*EXERCISE AIM*: Where the line containing "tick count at" appears below, start there and repeat each line exactly to the end. Leave the pictures out.

*RECORDED DATA*:
--------------------------------
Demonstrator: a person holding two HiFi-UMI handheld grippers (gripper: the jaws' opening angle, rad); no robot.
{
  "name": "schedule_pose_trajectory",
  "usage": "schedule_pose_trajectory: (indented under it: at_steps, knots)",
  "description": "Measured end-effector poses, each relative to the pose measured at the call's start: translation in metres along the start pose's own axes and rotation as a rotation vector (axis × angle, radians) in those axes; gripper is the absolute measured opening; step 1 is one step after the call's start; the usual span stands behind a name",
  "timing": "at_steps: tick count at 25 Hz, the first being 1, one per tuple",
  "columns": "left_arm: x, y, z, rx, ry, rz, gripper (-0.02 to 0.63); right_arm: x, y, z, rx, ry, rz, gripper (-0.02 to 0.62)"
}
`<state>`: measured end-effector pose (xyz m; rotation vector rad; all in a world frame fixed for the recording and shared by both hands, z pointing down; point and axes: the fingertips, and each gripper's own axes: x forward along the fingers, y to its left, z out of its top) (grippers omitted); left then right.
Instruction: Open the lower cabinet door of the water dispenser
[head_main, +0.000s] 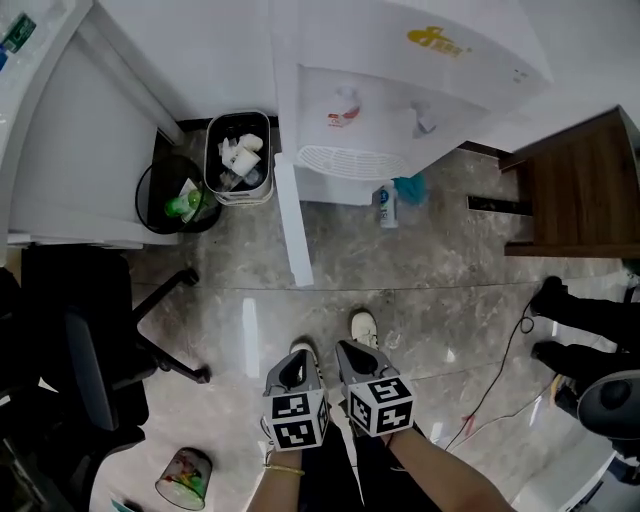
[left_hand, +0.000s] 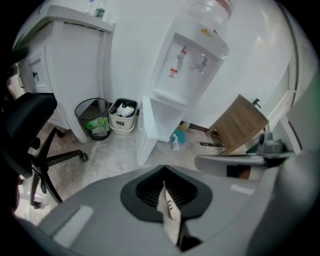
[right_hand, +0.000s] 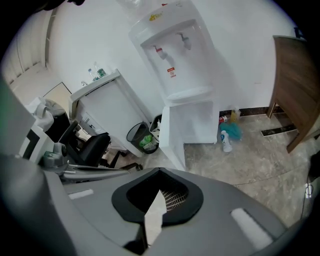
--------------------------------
*FINAL ANSWER*:
  "timing": "at_steps: tick count at 25 Hz, the first being 1, one per tuple",
  "columns": "left_arm: x, y, z, rx, ry, rz, gripper (-0.02 to 0.63); right_arm: x, y, z, rx, ry, rz, gripper (-0.02 to 0.62)"
}
`<state>`: measured end-effector pose (xyz m; rotation vector rad; all in a world frame fixed for the recording and shared by both hands, z pointing down; point and axes: the fingertips, and each gripper's own axes: x forward along the fingers, y to its left, z out of its top) (grippers omitted); left then right.
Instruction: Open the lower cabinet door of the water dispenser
[head_main, +0.000s] 
[left_hand, +0.000s] 
[right_hand, +0.000s] 

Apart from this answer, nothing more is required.